Spring Webflux:
EventLoop vs Thread per Request Model
Spring Webflux Introduction
Spring Webflux has been introduced as part of Spring 5 and with this it started to support Reactive Programming. It uses an asynchronous programming model. Use of reactive programming makes applications highly scalable to support high request load over a period of time.
What Problem It Solved Compared with Spring MVC
Spring MVC uses Synchronous Programming model, where each request has been mapped to a thread and which is responsible to take the response back to the request socket. Cases where applications make some network calls like, fetch data from DB, fetch response from other application, file read/write etc., in such cases, the request thread has to wait to get the desired response. Request thread here is blocked and no CPU utilization in this period. That’s why this model uses a large thread pool for request processing. This could be fine for low request rate applications, but for applications with high requests rate can ultimately make the application slow or unresponsive. This certainly affects business in today’s market.
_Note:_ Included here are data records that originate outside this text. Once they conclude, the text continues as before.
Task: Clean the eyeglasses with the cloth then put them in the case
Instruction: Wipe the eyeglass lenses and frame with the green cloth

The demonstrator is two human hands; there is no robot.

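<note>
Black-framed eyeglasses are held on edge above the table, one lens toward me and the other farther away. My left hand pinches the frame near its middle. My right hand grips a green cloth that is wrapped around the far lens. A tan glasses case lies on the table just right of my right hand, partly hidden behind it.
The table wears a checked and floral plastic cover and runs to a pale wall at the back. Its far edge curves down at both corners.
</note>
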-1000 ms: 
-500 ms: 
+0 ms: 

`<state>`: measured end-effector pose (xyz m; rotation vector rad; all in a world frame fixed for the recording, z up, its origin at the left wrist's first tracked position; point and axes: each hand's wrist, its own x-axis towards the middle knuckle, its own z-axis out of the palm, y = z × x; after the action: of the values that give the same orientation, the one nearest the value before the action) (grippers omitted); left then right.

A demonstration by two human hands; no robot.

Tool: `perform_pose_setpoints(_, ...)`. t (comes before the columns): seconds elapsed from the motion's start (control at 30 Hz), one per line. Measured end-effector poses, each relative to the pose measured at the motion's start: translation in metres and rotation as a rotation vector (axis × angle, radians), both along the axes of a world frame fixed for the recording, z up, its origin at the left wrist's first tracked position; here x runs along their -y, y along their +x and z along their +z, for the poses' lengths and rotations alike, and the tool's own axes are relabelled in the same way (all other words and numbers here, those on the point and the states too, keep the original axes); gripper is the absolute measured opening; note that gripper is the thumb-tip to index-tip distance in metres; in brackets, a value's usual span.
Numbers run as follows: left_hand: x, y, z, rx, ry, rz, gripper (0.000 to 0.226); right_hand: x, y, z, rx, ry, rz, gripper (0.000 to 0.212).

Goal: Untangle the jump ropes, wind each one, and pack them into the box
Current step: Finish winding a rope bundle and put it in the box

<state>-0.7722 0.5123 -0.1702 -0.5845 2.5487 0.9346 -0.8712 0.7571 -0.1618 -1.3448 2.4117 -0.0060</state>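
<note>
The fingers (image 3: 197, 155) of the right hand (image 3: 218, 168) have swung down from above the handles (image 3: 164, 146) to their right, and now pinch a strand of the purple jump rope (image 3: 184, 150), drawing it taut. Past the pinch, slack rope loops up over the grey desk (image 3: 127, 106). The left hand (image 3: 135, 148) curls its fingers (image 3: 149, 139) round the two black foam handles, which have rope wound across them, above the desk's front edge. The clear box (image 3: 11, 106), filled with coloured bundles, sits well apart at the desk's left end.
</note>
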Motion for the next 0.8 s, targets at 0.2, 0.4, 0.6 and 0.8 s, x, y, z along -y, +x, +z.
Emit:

For such applications, reactive programming can be used effectively. Here, request thread sends the required input data to the network and doesn’t wait for response rather it assigns a callback function, which will get executed once this blocking task completes. This way the request thread makes itself available to handle another request. If used in a proper manner, not a single thread can be blocked and threads can utilize the CPU efficiently. Proper manner here means, for this model, it is required for every thread to behave reactively, hence DB drivers, inter-service communication, web server etc. should use reactive threads as well.
Embedded Server
Spring Webflux by default has Netty as an embedded server. Apart from that it is also supported on Tomcat, Jetty, Undertow and other Servlet 3.1+ containers. Thing to note here is that Netty and Undertow are non-servlet runtimes and Tomcat and Jetty are well-known servlet containers.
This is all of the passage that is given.